Celle-ci s’appuie sur une croyance selon laquelle les forces
économiques (le chômage, l’inflation, l’offre et la demande) sont
comme des forces de la nature, éternelles et universelles, et elles
constituent un sytème dont seul le marché parfaitement libre peut
assurer l’équilibre : « Au sein du libre marché absolu imaginé dans
les cours et les manuels de l’école de Chicago, ces forces sont en
équilibre parfait, l’offre influant sur la demande à la manière dont
la Lune attire les marées. Si l’économie était victime d’une inflation
élevée, c’était toujours, selon le strict monétarisme de Friedman,
parce que des décideurs mal avisés avaient laissé entrer trop d’argent
dans le système au lieu de permettre au marché de trouver son propre
équilibre. De la même façon que les écosystèmes se régissent et
s’équilibrent eux-mêmes, le marché, pour peu qu’on le laisse se
débrouiller sans ingérence, créera, au juste prix, la quantité précise
de produits requise. Les produits en question seront fabriqués par des
travailleurs qui gagnent exactement assez d’argent pour pouvoir les
acheter - bref, c’est l’Éden du plein-emploi, de la créativité
illimitée et de l’inflation zéro. […] Le capitalisme apparaît alors
comme “un joyau fait d’une série de mouvements précis” ou comme un
mouvement d’horloge céleste ».

Comme Friedman se targuait d’aborder l’économie comme une science
aussi exacte et rigoureuse que la physique et la chimie, il ne lui
restait plus, après avoir écrit des équations… qu’à trouver une
économie réelle qui lui permette de montrer « qu’en l’absence de toute
“distorsion”, il ne resterait qu’une société saine où règne
l’abondance. » Et c’est pour cela que, pendant plus de 50 ans, ses
élèves vont agir par tous les moyens, et surtout les pires, pour
imposer, sa vision du “marché libre et non faussé” avec la promessede
résultats merveilleux.

Ce que ce livre décrit c’est la stratégie utilisée : il s’agit
toujours de profiter d’un choc pour imposer la politique économique
préalablement décidée par les “Chicago Boys”, à un peuple placé en
pleine détresse et leur économie en faillite. Le choc peut être dû à
un coup d’État, à une guerre, à une crise financière (créée à cette
fin), à un changement de gouvernement, même à l’issue d’élections
démocratiques, ou encore à un acte terroriste ou à une catastrophe
naturelle. Le principe est de profiter de la perte de repère créée par
ce choc pour opérer le changement dans l’urgence, en éliminant par la
force, voire par la torture, d’éventuels opposants.

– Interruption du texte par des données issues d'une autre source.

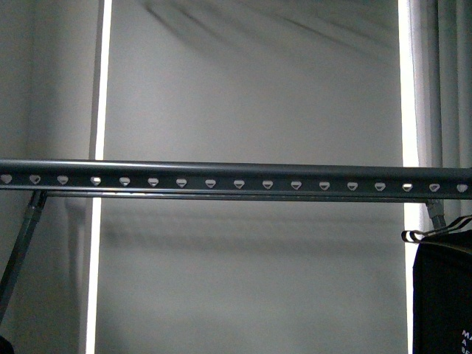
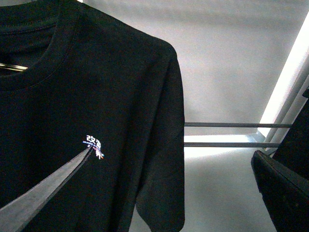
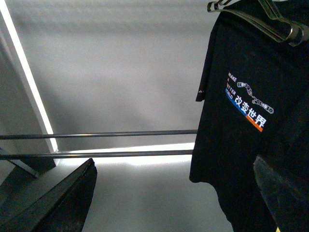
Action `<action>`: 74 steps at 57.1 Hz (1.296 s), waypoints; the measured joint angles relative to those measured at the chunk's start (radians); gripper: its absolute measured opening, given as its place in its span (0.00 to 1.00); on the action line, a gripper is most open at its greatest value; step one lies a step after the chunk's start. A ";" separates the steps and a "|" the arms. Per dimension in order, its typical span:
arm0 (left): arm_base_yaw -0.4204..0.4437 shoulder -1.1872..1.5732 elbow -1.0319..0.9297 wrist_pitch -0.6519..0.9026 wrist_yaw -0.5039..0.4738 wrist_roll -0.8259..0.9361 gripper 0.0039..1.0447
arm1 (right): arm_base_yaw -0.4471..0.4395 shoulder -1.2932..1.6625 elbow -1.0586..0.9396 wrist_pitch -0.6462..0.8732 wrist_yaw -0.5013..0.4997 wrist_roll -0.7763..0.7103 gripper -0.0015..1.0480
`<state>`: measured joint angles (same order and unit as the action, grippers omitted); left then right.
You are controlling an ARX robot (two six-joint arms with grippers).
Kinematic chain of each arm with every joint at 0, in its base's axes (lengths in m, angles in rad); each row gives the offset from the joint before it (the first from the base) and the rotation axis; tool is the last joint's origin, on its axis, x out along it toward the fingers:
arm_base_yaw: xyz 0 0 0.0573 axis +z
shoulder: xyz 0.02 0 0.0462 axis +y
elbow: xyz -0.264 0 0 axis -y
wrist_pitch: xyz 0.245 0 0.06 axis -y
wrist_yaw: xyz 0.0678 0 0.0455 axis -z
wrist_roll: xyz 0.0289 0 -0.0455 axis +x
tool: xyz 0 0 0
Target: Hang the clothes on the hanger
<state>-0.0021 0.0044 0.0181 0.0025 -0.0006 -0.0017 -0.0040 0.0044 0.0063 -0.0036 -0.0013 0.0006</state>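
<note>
A black T-shirt (image 3: 241, 125) with white print starting "MAKE A BETTER" (image 3: 232, 84) hangs from a hanger (image 3: 270, 21) in the right wrist view. Its edge and its hanger (image 1: 435, 232) show at the far right of the front view (image 1: 442, 295). My right gripper (image 3: 174, 164) is open and empty. One of its fingers (image 3: 282, 193) is in front of the shirt's lower part. In the left wrist view another black T-shirt (image 2: 96, 96), with a small chest print (image 2: 94, 142), hangs close by. My left gripper (image 2: 172, 154) is open, and one of its fingers (image 2: 43, 193) reaches across this shirt's chest.
A grey rail (image 1: 236, 177) with a row of holes crosses the front view, with a slanted rack leg (image 1: 22, 243) at the left. Two thin horizontal bars (image 3: 96, 144) run behind the shirts and also show in the left wrist view (image 2: 231, 134). Bright light strips (image 1: 99, 81) flank a grey wall.
</note>
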 joint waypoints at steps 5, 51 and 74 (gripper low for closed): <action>0.000 0.000 0.000 0.000 0.000 0.000 0.94 | 0.000 0.000 0.000 0.000 0.000 0.000 0.93; 0.086 1.184 0.634 0.288 -0.090 -0.740 0.94 | 0.001 0.000 0.000 0.000 0.000 0.000 0.93; 0.086 1.400 0.906 0.229 -0.192 -0.845 0.70 | 0.001 0.000 0.000 0.000 0.000 0.000 0.93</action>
<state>0.0841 1.4040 0.9241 0.2317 -0.1921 -0.8467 -0.0032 0.0044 0.0063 -0.0036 -0.0017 0.0002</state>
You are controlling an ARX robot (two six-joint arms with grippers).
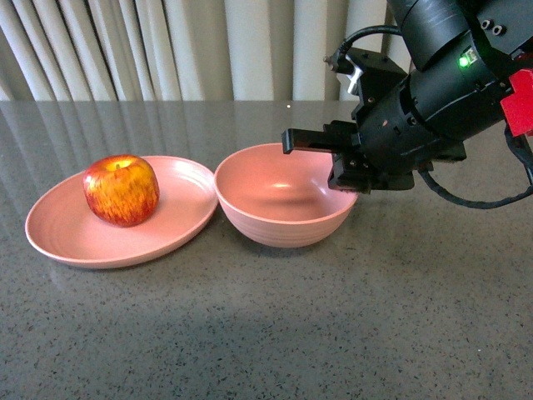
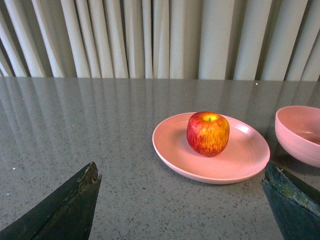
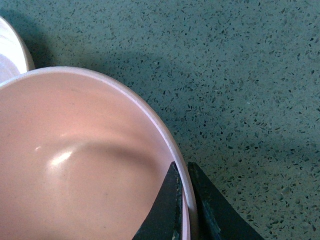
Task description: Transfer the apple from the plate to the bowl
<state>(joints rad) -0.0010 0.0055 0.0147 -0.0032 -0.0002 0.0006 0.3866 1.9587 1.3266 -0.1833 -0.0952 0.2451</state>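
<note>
A red apple (image 1: 122,190) with yellow streaks sits upright on the shallow pink plate (image 1: 58,232) at the left. The deeper pink bowl (image 1: 279,218) stands just right of the plate, its side touching the plate's rim, and holds nothing. My right gripper (image 3: 183,172) is shut on the bowl's right rim (image 3: 165,137), one finger inside and one outside. In the left wrist view the apple (image 2: 208,133) and plate (image 2: 175,150) lie ahead of my left gripper (image 2: 182,175), which is open and holds nothing. The left arm does not show in the front view.
Everything stands on a dark speckled stone tabletop (image 1: 266,333). Pale pleated curtains (image 1: 166,46) hang behind the table's far edge. The right arm's black body and cable (image 1: 466,200) hang over the table right of the bowl.
</note>
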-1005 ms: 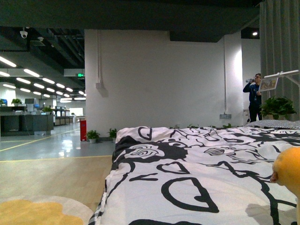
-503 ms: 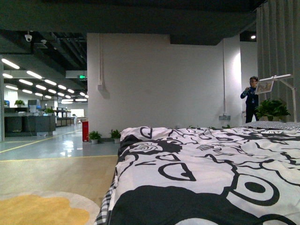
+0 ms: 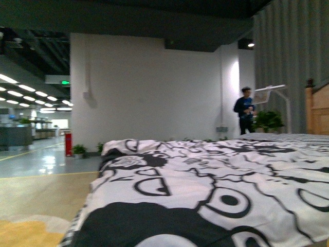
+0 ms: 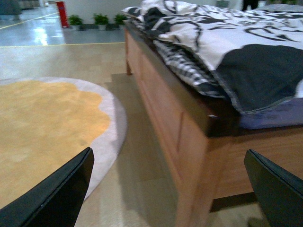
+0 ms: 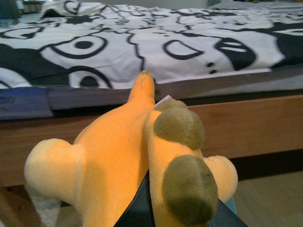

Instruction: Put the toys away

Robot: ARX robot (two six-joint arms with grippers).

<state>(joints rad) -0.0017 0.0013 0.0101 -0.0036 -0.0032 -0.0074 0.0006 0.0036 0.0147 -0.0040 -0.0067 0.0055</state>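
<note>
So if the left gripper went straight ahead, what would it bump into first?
Probably the wooden bed frame: the open left gripper points toward its near corner, with floor just beside it. Depth is hard to judge.

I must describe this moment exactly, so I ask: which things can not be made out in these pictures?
Plush toy, right wrist view: face turned away; bottom edge cuts its body.
Right gripper, same view: the toy covers the jaws almost wholly.
Person, front view: blurred and too small; face unreadable.
Front view: toy and arms lie outside the frame.
</note>
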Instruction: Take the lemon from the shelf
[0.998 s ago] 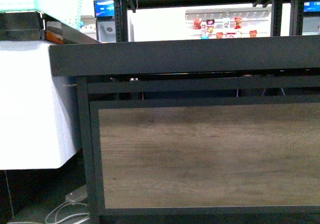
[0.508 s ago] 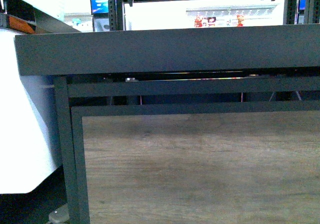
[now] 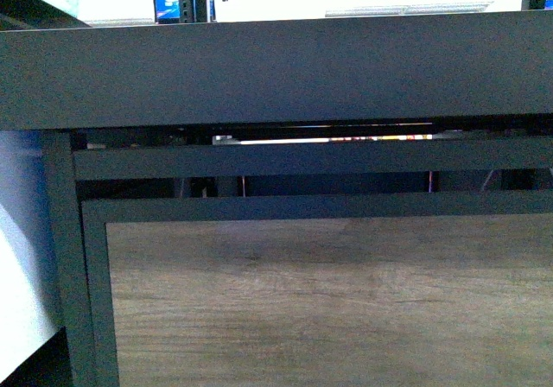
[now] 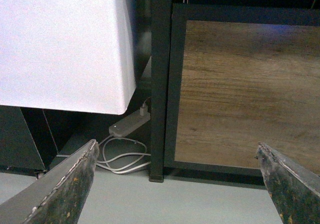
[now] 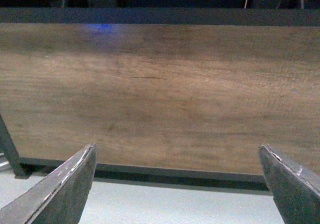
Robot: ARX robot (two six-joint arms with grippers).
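Low before the shelf [image 3: 276, 67], we hold left tool [image 4: 176, 151] and right tool [image 5: 177, 149] wide open and empty, the lemon hidden from us, so rising blind could knock its front edge.

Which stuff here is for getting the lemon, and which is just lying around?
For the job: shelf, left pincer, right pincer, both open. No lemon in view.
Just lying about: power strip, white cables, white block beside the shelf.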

À l’aide d’archives (dont certaines récemment “déclassifiées”) et
d’entretiens avec des témoins, en s’appuyant sur une bibliographie qui
comporte plus de 1.200 références, Naomi Klein éclaire ce qui s’est
passé depuis les anées 1970, en commençant par le “laboratoire
d’essai” que fut le Chili de Pinochet, puis en Bolivie, au Brésil, au
Royaume-Uni, en Indonésie, en Argentine, ensuite en Chine, en Pologne,
en Afrique du Sud, en Union Soviétique, aux Philippines, en Malaisie,
en Thaïlande, en Corée du Sud, et aux États-Unis avant le Moyen
Orient, etc.

Je n’ai pas encore abordé la 5ème partie, mais j’en ai lu assez pour
penser que cette étude, qui décrit, par exemple, la misère planifiée
en Russie par « des responsables qui se vantent d’avoir acculé à la
pauvreté 72 millions de personnes en huit ans seulement » devrait, en
toute impartialité, faire encore plus de bruit que Le Livre Noir du
Communisme.
–––––––
[*] Libéralisme = « doctine économique de la libre entreprise selon
laquelle l’État ne doit pas, par son intervention, gêner le libre jeu
de la concurrence ». Le Laroussse.



On 1 déc, 17:40, Makhno <fredericso> wrote:
[..]
diegel (01/12/2008, 19h15)
Makhno est un handicapé mental souffrant de quérulence aggravée.
Merci de ne pas aggraver son cas en lui répondant.